Kubernetes 101 : Pod

#kubernetes #devops #linux #docker

Kubernetes, also known as K8s, is an open-source system for automating deployment, scaling, and management of containerized applications.

And in Kubernetes, Pods are the smallest deployable units of computing that you can create and manage in Kubernetes. When I started learning Kubernetes I had two questions about Pods in particular :

What really is a Pod ?
How is it different from containers ?

In this article I will try to answer these two questions. When I had these questions, the common answer I would get is

Pod is just a wrapper around the container.

But nobody would explain, why this so-called wrapper is needed and what purpose does it serves? So let's dig in and find out.

What actually is a Pod ?

Containers are a great way to deploy single unit of software however if you want to run multiple software together you would have to deploy group of containers that are isolated but partially share the environment with one another. What's more, Kubernetes needs additional information for container management, such as a restart policy, which defines what to do with a container when it terminates, or a liveness probe. So Kubernetes provides an abstraction for this and call it as Pod . Pod hides the underlying complexity from the end users.

You must be wondering what do I mean with partially sharing the environment and how Pod manages all this stuff internally ? Let's understand.

If you run a Pod in your Kubernetes cluster and check the containers running in the node using docker ps you would find something odd.

As you can see here, there are two containers launched, one is our actual nginx container that we launched and there is another additional container with /pause . Let's call this pause container.

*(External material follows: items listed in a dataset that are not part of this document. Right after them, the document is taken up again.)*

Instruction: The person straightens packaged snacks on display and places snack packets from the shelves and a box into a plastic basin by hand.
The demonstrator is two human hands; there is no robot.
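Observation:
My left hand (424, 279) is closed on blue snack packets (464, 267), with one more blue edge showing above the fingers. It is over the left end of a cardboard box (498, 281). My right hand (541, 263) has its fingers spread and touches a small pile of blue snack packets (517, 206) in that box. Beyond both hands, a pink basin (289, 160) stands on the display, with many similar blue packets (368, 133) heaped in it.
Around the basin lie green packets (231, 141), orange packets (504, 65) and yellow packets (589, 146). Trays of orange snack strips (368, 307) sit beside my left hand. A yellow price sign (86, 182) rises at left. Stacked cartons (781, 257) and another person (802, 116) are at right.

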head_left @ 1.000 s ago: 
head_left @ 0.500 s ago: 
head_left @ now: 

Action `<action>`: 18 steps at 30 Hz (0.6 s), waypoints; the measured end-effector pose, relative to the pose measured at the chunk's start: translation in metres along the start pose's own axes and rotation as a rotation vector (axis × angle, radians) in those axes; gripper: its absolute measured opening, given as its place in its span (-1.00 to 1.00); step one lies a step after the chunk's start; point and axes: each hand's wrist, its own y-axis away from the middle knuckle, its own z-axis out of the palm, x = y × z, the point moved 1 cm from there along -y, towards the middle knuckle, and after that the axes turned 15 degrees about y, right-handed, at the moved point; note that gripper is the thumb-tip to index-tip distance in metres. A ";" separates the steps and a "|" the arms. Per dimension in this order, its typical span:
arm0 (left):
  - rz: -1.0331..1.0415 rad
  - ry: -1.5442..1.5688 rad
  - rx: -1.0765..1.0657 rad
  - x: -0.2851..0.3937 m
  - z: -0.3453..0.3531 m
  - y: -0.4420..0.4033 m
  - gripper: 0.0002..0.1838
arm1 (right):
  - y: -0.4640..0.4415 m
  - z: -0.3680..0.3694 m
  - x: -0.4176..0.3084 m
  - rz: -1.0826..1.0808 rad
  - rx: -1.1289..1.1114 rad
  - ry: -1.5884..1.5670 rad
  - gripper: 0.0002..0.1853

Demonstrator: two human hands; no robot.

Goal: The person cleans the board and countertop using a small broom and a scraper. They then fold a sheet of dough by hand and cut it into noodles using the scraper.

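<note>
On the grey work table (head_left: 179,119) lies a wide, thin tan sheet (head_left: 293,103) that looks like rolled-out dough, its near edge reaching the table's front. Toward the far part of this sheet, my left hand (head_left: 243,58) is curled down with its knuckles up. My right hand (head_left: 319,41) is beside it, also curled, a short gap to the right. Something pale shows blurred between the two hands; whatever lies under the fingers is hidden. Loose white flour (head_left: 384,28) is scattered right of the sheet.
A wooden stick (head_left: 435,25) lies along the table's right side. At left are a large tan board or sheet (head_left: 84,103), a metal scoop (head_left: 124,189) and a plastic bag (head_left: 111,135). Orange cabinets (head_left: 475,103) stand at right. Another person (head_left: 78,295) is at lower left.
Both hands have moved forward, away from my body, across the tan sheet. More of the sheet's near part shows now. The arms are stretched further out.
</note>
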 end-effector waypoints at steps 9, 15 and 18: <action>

These two containers here form what we call as actual Pod . The question now is what's the use of this pause container ? The pause container acts as sort of a parent container for the all other containers that are launched in a Pod. The pause container has two main responsibilities :

First, it serves as the basis of Linux namespace sharing in the pod.
And second, with PID namespace sharing enabled, it serves as PID 1 for each pod and reaps zombie processes.

Let's understand in detail these two responsibilities.

Namespace Sharing

In Linux whenever you run a new process, the child process inherits its namespace (different from namespaces in Kubernetes) from the parent process. But if you want isolation like containers do, we would want a separate namespace for our process. This forms the basis for the containers. Now in context to Pod, the pause container basically creates a separate namespace for the Pod. Docker does this too when you create docker container. Its as simple as running docker run -d --name pause k8s.gcr.io/pause:3.6 and this would isolate container from rest of the host. We have our pause container running and when we launch our actual container, it would join the following namespaces of the pause container :

Network namespace
IPC namespace
PID namespace

In docker we can do this by docker run -d --name nginx --net=container:pause --ipc=container:pause --pid=container:pause nginx. Now our nginx has joined the network, ipc and pid namespace of the pause container. This will effectively create our pod.

This namespace sharing in the Pods have several benefits. Suppose for example, we have two containers say application and monitoring and both containers have joined the pause container's namespaces. Sharing of :

network namespace allows containers to communicate directly using the localhost.
ipc namespace allows the containers to share their inter-process communication (IPC) namespace with the other containers so they can communicate directly through shared-memory with other containers.
pid namespace allows containers to share their process ID (PID) namespace with other containers which enables for example monitoring applications deployed as containers to access information about other applications running in the Pod.

To verify weather both containers are really sharing these namespaces or not, we can get the PIDs of both the containers and then check if its true. Here we go.

Getting PIDs of container

PID 6631 --> Pause container
PID 6882 --> Nginx container

Check namespace of containers

If we compare these two we can see that the namespaces are same for both except PID (We will discuss it later.)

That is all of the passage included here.